You are viewing a plain text version of this content. The canonical link for it is here.
Posted to common-dev@hadoop.apache.org by Kay Kay <ka...@gmail.com> on 2009/12/30 09:36:18 UTC

clearing o.a.h.io.Text

In o.a.h.io.Text - the clear method currently just resets length to 0, 
while not doing anything about the bytes internally.

Curious to know the thoughts behind the decision (to let the internal 
bytes to be reused for future appends  vs. memory leaks due to not 
clearing them ) ?  Thanks.

$ svn diff
Index: src/java/org/apache/hadoop/io/Text.java
===================================================================
--- src/java/org/apache/hadoop/io/Text.java    (revision 894545)
+++ src/java/org/apache/hadoop/io/Text.java    (working copy)
@@ -224,6 +224,7 @@
    */
   public void clear() {
     length = 0;
+    bytes = EMPTY_BYTES;
   }


Re: clearing o.a.h.io.Text

Posted by Owen O'Malley <ow...@gmail.com>.
On Jan 1, 2010, at 2:39 AM, Kay Kay <ka...@gmail.com> wrote:

>
> I believe that behavior would be surprising to the user if they were
> expecting the object resources to be released entirely, by calling the
> clear() method.

I disagree. Clear only promises to reset to the empty string. It  
doesn't imply freeing resources.

> May be - clear() can reset the internal byte buffer and another method
> provided - called reset() / rewind() that can reuse the existing  
> internal
> buffer while resetting the length variable only.

Changing semantics of Text methods is very difficult. Clear is exactly  
the right verb for what it does.
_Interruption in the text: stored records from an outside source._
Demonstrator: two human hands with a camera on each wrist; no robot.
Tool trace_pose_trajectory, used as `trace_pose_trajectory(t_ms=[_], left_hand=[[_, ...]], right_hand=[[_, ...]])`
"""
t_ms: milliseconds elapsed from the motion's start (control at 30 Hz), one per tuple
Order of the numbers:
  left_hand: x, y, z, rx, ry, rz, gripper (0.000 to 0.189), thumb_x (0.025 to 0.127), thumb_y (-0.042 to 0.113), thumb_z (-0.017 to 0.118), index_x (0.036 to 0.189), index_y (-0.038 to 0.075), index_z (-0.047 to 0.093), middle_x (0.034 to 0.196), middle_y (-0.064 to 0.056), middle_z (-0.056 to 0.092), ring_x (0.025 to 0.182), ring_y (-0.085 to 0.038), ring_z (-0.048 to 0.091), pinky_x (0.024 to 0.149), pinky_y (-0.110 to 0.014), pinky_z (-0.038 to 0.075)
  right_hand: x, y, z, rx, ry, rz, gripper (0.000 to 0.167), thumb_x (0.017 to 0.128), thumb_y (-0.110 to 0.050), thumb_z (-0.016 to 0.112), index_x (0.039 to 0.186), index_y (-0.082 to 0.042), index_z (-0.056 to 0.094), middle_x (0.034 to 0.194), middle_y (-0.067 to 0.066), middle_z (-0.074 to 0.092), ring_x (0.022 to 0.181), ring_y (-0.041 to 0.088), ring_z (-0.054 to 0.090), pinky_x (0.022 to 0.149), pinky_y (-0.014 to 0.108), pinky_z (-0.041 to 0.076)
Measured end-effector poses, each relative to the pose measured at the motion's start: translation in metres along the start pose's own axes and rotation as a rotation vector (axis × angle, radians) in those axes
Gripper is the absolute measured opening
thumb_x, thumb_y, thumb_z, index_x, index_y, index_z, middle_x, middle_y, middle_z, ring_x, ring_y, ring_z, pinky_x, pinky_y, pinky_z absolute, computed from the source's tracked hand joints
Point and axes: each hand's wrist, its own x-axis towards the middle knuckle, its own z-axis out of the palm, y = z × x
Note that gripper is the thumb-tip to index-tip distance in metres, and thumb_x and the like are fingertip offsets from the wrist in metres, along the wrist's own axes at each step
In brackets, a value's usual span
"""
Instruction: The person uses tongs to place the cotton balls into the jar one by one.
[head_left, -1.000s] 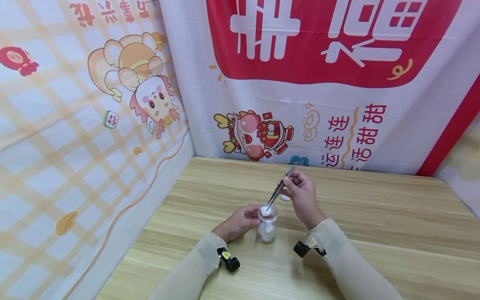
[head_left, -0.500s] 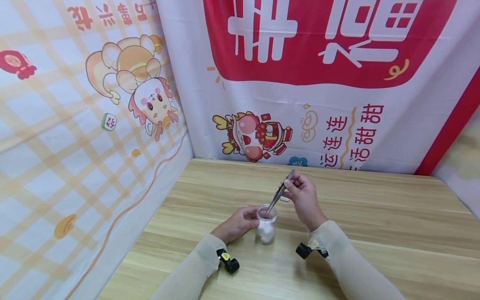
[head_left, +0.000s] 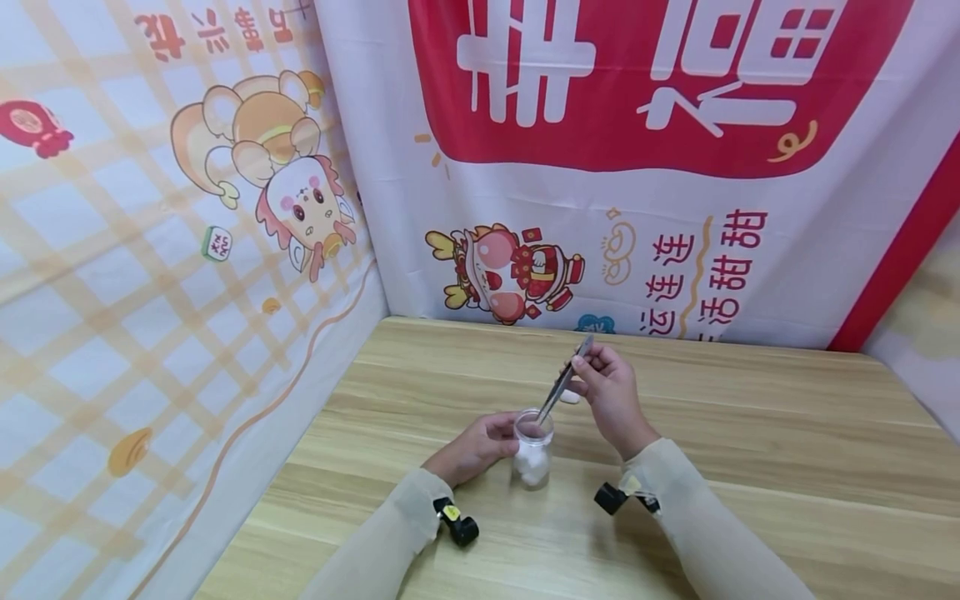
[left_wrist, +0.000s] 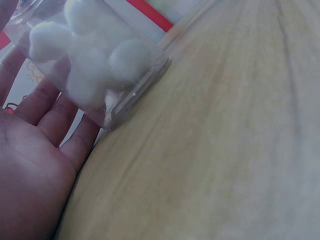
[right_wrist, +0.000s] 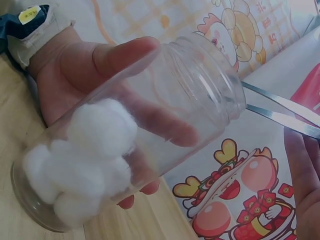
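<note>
A clear jar point(head_left: 531, 450) stands upright on the table, with several white cotton balls point(right_wrist: 85, 160) heaped in its lower part. My left hand point(head_left: 480, 446) grips the jar from the left, thumb on one side and fingers behind it, as the right wrist view shows. Between thumb and fingers, my right hand point(head_left: 611, 396) pinches metal tweezers point(head_left: 558, 387), slanting down to the jar's mouth. Their two prongs point(right_wrist: 275, 117) are spread apart at the rim, and no cotton shows between them. In the left wrist view, cotton balls point(left_wrist: 95, 70) press against the jar's wall.
A small white object point(head_left: 570, 397) lies on the wooden table point(head_left: 750, 433) behind the jar, partly covered by my right hand. Printed cloth hangings point(head_left: 675, 192) stand along the table's back and left sides.
A cotton ball seen at the jar's mouth under the tweezers has dropped in among the others. The tweezers have risen slightly and their prongs have parted. My left hand stays on the jar.
</note>
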Motion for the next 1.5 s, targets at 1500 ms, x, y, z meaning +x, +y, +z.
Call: trace_pose_trajectory(t_ms=[1500], left_hand=[[-0.003,0.000,0.002,-0.003,0.049,-0.054,0.078,0.086,0.038,0.073,0.146,0.000,0.040,0.144,-0.014,0.048,0.129,-0.026,0.048,0.107,-0.037,0.038]], right_hand=[[0.015,0.006,-0.029,0.083,0.178,-0.046,0.016,0.096,-0.003,0.058,0.109,0.001,0.049,0.098,0.009,0.062,0.091,0.020,0.064,0.083,0.038,0.056]])
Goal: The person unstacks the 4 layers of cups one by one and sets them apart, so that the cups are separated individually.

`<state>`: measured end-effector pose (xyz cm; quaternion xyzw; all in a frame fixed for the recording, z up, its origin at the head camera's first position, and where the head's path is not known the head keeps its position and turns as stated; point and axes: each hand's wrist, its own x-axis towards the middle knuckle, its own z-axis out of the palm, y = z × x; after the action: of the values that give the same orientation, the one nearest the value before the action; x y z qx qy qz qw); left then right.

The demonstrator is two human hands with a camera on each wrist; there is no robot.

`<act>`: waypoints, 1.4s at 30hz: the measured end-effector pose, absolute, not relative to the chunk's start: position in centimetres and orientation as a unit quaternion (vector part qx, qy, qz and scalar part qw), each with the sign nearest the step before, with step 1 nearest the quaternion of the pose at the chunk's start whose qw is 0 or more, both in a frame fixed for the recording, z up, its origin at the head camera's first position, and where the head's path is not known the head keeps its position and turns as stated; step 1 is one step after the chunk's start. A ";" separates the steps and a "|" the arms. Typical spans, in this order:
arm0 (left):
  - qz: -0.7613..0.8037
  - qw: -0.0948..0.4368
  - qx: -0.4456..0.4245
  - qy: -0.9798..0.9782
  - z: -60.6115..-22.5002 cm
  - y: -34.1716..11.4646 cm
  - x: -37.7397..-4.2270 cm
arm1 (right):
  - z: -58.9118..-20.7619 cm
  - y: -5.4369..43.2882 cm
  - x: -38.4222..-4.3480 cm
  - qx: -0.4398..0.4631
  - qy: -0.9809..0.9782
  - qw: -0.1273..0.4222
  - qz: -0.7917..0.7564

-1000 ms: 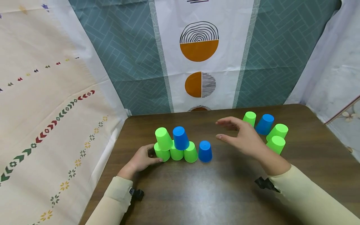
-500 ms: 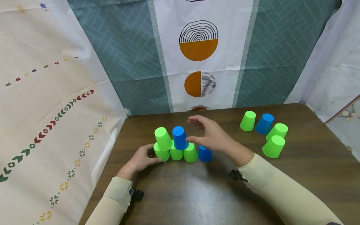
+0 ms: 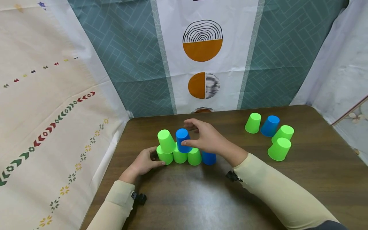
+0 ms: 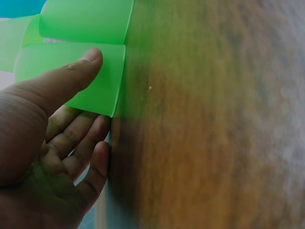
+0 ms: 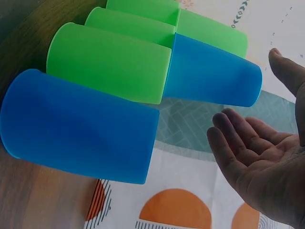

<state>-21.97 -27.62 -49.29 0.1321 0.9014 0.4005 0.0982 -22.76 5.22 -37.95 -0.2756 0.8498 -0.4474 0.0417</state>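
Observation:
Upside-down cups form a two-level stack at table centre-left. Its bottom row has a left green cup (image 3: 164, 156), a middle green cup (image 3: 180, 157), a right green cup (image 3: 194, 157) and a blue cup (image 3: 209, 158) at the right end. Above them sit an upper green cup (image 3: 165, 141) and an upper blue cup (image 5: 214, 71). My left hand (image 3: 143, 162) holds the left green cup, thumb in front and fingers behind. Around the upper blue cup's right side, my right hand (image 3: 208, 137) has its fingers spread; the right wrist view shows a gap between them.
Further right on the brown table (image 3: 244, 185) stand a far green cup (image 3: 253, 123), another blue cup (image 3: 270, 126) and two more green cups, the nearer one (image 3: 279, 149) partly covering the other. A patterned cloth (image 3: 138, 64) hangs behind the table's back edge.
My right hand has moved left from beside the right-hand cups to the upper blue cup, fingers still apart. My left hand and the stacked cups have stayed in place.

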 end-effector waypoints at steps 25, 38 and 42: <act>0.404 0.098 0.135 0.899 -49.3 -27.7 -21.9 | -39.0 4.3 -23.2 -0.254 0.866 0.058 -0.427; 0.398 0.098 0.136 0.902 -49.3 -27.7 -22.0 | -39.6 4.0 -23.5 -0.244 0.874 0.073 -0.415; 0.400 0.097 0.134 0.901 -49.3 -27.7 -22.0 | -39.6 4.2 -23.4 -0.241 0.871 0.065 -0.423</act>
<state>-21.95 -27.72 -49.32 0.1341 0.9013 0.4003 0.0972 -23.36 4.17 -39.60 -0.2410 0.8711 -0.4228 0.0655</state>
A patch that makes the Javadoc clear  
would be appriciated.

Once we have setCapacity, a lot of these issues go away.

txt.setCapacity(0)

Is very clear what your intent is.

-- Owen

Re: clearing o.a.h.io.Text

Posted by Kay Kay <ka...@gmail.com>.
On Thu, Dec 31, 2009 at 11:03 PM, Owen O'Malley <om...@apache.org> wrote:

>
> On Dec 30, 2009, at 12:36 AM, Kay Kay wrote:
>
>  In o.a.h.io.Text - the clear method currently just resets length to 0,
>> while not doing anything about the bytes internally.
>>
>> Curious to know the thoughts behind the decision (to let the internal
>> bytes to be reused for future appends  vs. memory leaks due to not clearing
>> them ) ?
>>
>
> The byte array that backs up the Text object is always reused.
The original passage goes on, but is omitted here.